Work instruction: The output should be every line below, retyped exactly, with no images.

Data segment:
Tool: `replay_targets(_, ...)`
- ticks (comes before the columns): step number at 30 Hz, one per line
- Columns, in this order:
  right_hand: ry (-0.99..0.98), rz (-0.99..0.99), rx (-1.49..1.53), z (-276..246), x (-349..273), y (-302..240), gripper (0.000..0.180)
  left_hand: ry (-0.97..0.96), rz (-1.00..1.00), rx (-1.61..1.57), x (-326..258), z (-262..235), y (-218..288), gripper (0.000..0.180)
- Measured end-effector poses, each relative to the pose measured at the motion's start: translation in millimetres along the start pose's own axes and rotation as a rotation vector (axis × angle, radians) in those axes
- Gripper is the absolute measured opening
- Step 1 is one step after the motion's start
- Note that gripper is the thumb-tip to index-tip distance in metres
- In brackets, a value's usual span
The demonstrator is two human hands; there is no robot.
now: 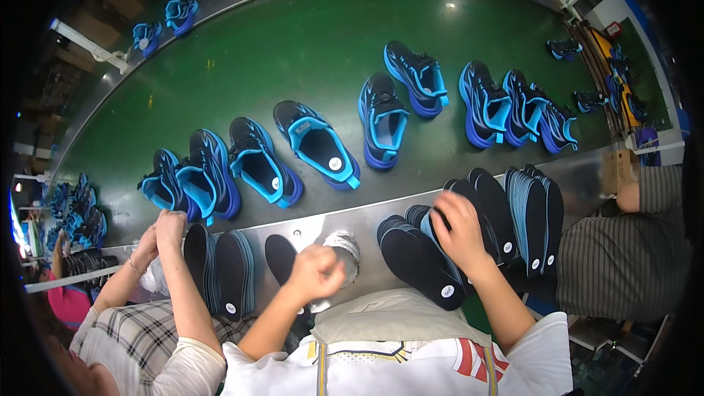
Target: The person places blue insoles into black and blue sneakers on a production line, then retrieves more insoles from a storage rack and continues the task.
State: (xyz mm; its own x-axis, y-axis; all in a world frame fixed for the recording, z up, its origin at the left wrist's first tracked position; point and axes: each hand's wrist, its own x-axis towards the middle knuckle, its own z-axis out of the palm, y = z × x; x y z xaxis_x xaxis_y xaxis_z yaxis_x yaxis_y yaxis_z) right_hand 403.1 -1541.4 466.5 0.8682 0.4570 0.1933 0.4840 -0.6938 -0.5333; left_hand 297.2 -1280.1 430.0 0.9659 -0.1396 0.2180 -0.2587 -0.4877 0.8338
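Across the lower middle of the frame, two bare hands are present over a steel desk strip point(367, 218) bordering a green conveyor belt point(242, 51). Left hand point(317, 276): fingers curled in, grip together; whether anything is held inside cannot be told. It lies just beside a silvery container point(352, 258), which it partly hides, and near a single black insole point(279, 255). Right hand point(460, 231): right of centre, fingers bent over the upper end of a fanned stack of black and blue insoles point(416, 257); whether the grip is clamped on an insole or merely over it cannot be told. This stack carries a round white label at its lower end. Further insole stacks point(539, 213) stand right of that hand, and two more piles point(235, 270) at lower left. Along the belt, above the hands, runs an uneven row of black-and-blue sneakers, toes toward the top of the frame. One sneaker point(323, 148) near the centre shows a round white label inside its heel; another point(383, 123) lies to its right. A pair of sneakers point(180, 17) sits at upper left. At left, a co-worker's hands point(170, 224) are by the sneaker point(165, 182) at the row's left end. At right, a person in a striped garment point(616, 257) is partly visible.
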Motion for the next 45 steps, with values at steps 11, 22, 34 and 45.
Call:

Result of this task:
Tool: `replay_targets(_, ...)`
- ticks (comes before the columns): step number at 30 Hz, one per line
- Columns, in this order:
  right_hand: ry (-0.99..0.98), rz (-0.99..0.99), rx (-1.49..1.53), z (-276..246), x (-349..273), y (-302..240), gripper (0.000..0.180)
  left_hand: ry (-0.97..0.96), rz (-1.00..1.00), rx (-1.61..1.57), x (-326..258), z (-262..235), y (-218..288), gripper (0.000..0.180)
- Measured end-effector poses, each relative to the pose measured at the motion's start: translation in millimetres along the start pose's own axes and rotation as a rotation vector (axis × angle, radians) in those axes
- Gripper is the absolute measured opening
- Step 1 is one step after the motion's start
- Note that gripper is the thumb-tip to index-tip distance in metres
- In brackets, a value's usual span
The demonstrator is two human hands; there is no robot.
now: 
Target: The person places blue insoles into black and blue sneakers on a production line, then retrieves more insoles from a storage rack and continues the task.
State: (xyz mm; its own x-axis, y-axis; all in a world frame fixed for the recording, z up, its origin at the left wrist's first tracked position; point and axes: each hand's wrist, its own x-axis towards the middle knuckle, its own z-axis out of the palm, y = z × x; x y z xaxis_x xaxis_y xaxis_z yaxis_x yaxis_y yaxis_z) right_hand 403.1 -1541.4 466.5 0.8682 0.4570 0.1933 0.4840 -0.6938 -0.5333; left_hand 297.2 -1280.1 430.0 0.9659 -0.1396 0.2180 -0.2587 -0.4877 0.8338
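Across the lower middle of the frame, two bare hands are present over a steel desk strip point(367, 218) bordering a green conveyor belt point(242, 51). Left hand point(317, 276): fingers curled in, grip together; whether anything is held inside cannot be told. It lies just beside a silvery container point(352, 258), which it partly hides, and near a single black insole point(279, 255). Right hand point(460, 231): right of centre, fingers bent over the upper end of a fanned stack of black and blue insoles point(416, 257); whether the grip is clamped on an insole or merely over it cannot be told. This stack carries a round white label at its lower end. Further insole stacks point(539, 213) stand right of that hand, and two more piles point(235, 270) at lower left. Along the belt, above the hands, runs an uneven row of black-and-blue sneakers, toes toward the top of the frame. One sneaker point(323, 148) near the centre shows a round white label inside its heel; another point(383, 123) lies to its right. A pair of sneakers point(180, 17) sits at upper left. At left, a co-worker's hands point(170, 224) are by the sneaker point(165, 182) at the row's left end. At right, a person in a striped garment point(616, 257) is partly visible.
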Motion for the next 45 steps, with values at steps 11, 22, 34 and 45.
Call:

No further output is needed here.